RenderFlow
Single-Step Neural Rendering via Flow Matching
Zhang et al.
Presented by Manish Mathai
March 5, 2026
Scene
Geometry
Materials
Lights
- Geometry: surfaces made of millions of tiny triangles
- Materials: color, roughness, metallic – how surfaces look
- Lights: environment maps, point lights, the sun
Path Tracing
- The gold standard for realism
- Trace rays of light as they bounce around the scene
- Each bounce picks a random direction. It needs thousands of rays to converge
- Problem: very expensive
- Convergence can take minutes to hours per image
- Need many samples(light rays) per pixel to reduce noise
Samples vs. Quality
![]()
1 SPP (top-left) to 32,768 SPP (bottom-right), doubling left to right.
What if we could skip the expensive sampling entirely?
Rasterization
![]()
- Project triangles to pixels instead of tracing rays
- First pass: Store scene properties as images called G-buffers:
- Albedo (base color), Normals, Depth, Roughness, Metallic
- Second pass: Combines these for fast shading
- No global effects: soft shadows, reflections, indirect light.
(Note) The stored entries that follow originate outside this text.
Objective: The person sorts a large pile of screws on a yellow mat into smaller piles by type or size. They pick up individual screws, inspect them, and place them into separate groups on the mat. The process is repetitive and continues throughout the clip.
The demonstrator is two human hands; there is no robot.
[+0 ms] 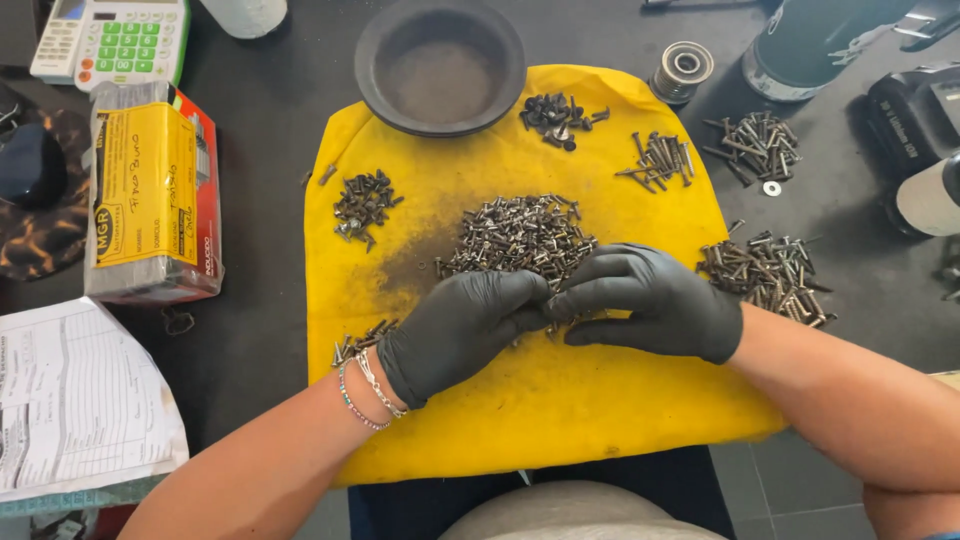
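Fingertips of the gloved left hand (462, 330) and right hand (650, 300) press together at the near edge of the middle screw pile (520, 237); whatever they pinch is hidden. Smaller sorted heaps (362, 203) ring the yellow cloth (540, 400), yet most screws seem unsorted, lying jumbled with no shared direction.

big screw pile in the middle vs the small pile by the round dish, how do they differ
The big central pile is far larger than the small pile beside the dark round dish. The central pile looks silvery grey; the small pile looks darker, nearly black. Both gloved hands, left hand and right hand, work at the central pile's near edge; the small pile lies untouched. Both rest on the yellow cloth.
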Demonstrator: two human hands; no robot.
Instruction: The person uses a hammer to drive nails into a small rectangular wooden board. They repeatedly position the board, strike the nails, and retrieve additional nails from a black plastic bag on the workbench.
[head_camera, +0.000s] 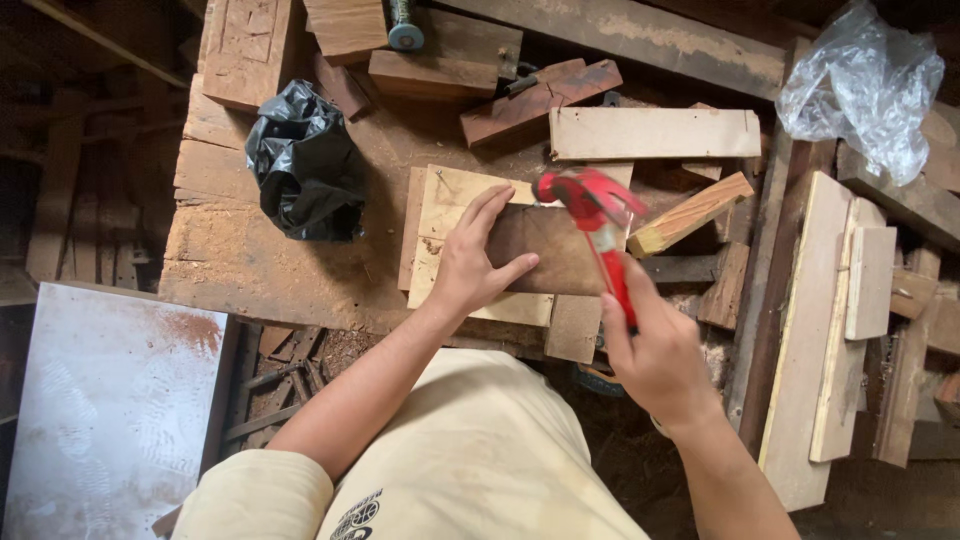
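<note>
Left hand (470, 265) lies flat, fingers spread, on the dark wood block (555, 250); right hand (655, 355), just right of the block, fingers wrapped around the red hammer (600, 215) above it.

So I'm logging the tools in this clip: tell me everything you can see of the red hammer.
The hammer is red all over, head and handle, with a painted or plastic-coated look. Its head, at the upper end, is blurred, so its shape is unclear. The straight handle slants down to the right hand, which grips its lower end. The head is over the top right edge of the dark brown board that the left hand presses flat; whether it touches the board cannot be told.
</note>
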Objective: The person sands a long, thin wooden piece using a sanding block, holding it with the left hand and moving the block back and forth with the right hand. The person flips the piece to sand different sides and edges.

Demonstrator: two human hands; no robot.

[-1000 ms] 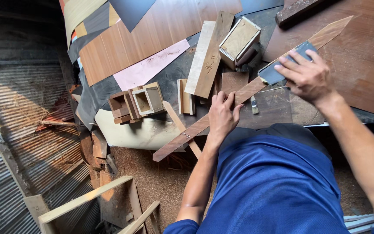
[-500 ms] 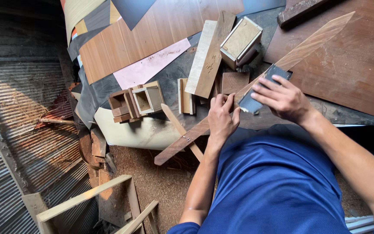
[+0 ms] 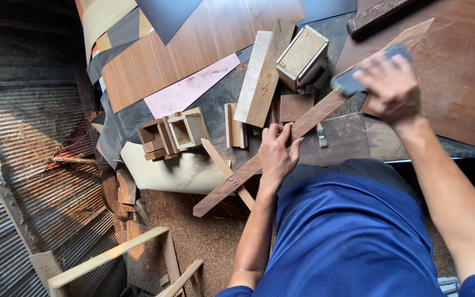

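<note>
While the long wooden strip (image 3: 309, 124) lies slantwise across the worktop (image 3: 457, 71), its lower end jutting past the near edge, the left hand (image 3: 277, 154) presses down on its middle with fingers closed over it. Further up the strip, the right hand (image 3: 392, 88) grips a dark sanding block (image 3: 353, 80), blurred and partly hidden by the fingers. Behind them a small wooden box (image 3: 302, 58) lies on its side; what it holds cannot be seen. Two open box frames (image 3: 174, 135) sit hollow near the left edge, beside a pink sheet (image 3: 191, 88).
</note>
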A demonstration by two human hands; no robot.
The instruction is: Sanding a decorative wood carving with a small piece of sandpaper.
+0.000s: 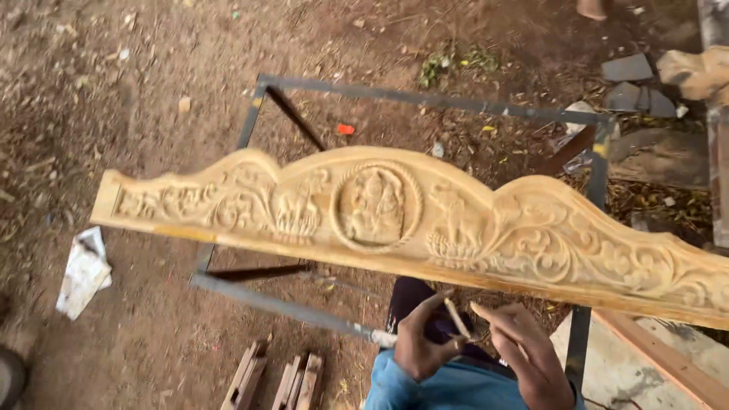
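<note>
A long carved wooden panel (410, 220), pale yellow with scrollwork and a round medallion in its middle, lies across a dark metal frame stand (425, 99). Below its front edge, my left hand (421, 342) pinches a thin pale stick (456, 317) between the fingers. My right hand (524, 353) is close beside it, fingers curled, its fingertips at the stick's lower end. Both hands are over my blue-clad lap and do not touch the panel.
Bare dirt ground with litter surrounds the stand. A white crumpled paper (82, 273) lies at the left. Small wooden pieces (277, 380) sit at the bottom. Grey stones (630, 83) and a wood offcut (695, 72) are at the upper right; a plank (661, 357) at the lower right.
</note>
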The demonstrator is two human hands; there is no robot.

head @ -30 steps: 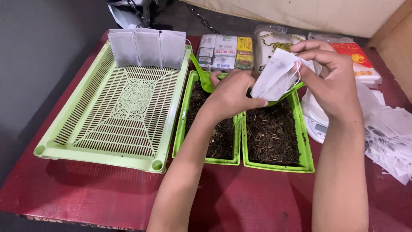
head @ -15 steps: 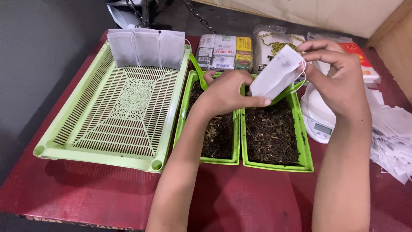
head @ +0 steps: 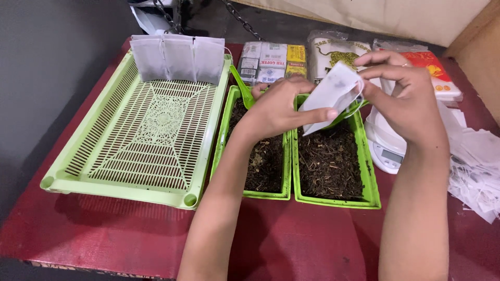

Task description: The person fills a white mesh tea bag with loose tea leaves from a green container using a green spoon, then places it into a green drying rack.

They are faked with cheaper, rough approximations
- This pipeline is called deferred rendering
The Gap
Path Tracing
- Physically accurate
- Minutes to hours per frame
- The “ground truth”
Deferred Rendering
- Real-time (milliseconds)
- Misses global illumination
- G-buffers are cheap to produce
Path Tracing vs Rasterization
The Quality Gap: Interiors
![]()
Rasterization (left) vs path tracing (right)
The Quality Gap: Subtle Details
Best of both worlds?
Can we get path-tracing quality from G-buffers… using a neural network?
Prior Work: Diffusion Models
![]()
- Models like Stable Diffusion, DALL-E learn to generate images from noise
- Forward process: gradually add noise to an image until it’s pure static
- Reverse process: a neural network learns to undo the noise, step by step
- Typically needs 20-50 denoising steps to produce a clean image
- What if we condition the reverse process on G-buffers to guide it toward a rendered image?
RGB-X (SIGGRAPH 2024)
![]()
- Condition a diffusion model on G-buffers to synthesize realistic images
- Estimates intrinsic channels: the surface properties like albedo, normals, etc.
- Also works in reverse: RGB image -> G-buffer decomposition
- ~50 denoising steps, ~2.2 seconds per frame
DiffusionRenderer (CVPR 2025)
![]()
- Extends the idea to video using a video diffusion model
- Handles temporal consistency across frames
- Trained on synthetic + auto-labeled real-world data
- Enables relighting, material editing, and object insertion from a single video
- ~30 denoising steps, ~1.4 seconds per frame
But Two Problems…
- Slow: 20-50 denoising steps per frame
- RGB-X: ~2.2 seconds per frame
- DiffusionRenderer: ~1.4 seconds per frame
- Not real-time (need < 33ms for 30fps)
- Stochastic: different random seeds produce different results
- Flickering between frames: shadows appearing and disappearing, lighting and reflections shifting
- Not reproducible, making it bad for production pipelines
Flow Matching
![]()
- Alternative to diffusion: learn a velocity field that transports samples from source to target distribution
- Deterministic: follows a deterministic ODE instead of a stochastic process
- The same input gives the same output every time
- Rectified flow: encourages straight-line trajectories between paired samples
- Straight paths incur zero discretization error – can be solved in as few as 1 Euler step
RenderFlow: Key Idea
![]()
- Learn a single-step flow: G-buffers -> rendered image
- Key insight: replace noise with albedo as the starting point
- Already spatially aligned with the target. It has the right colors, textures, structure
- Network only learns the residual: shadows, reflections, global illumination
- Much smaller “distance” than noise -> image. A single step suffices
- Single forward pass: ~0.19s per frame (10x faster than diffusion methods)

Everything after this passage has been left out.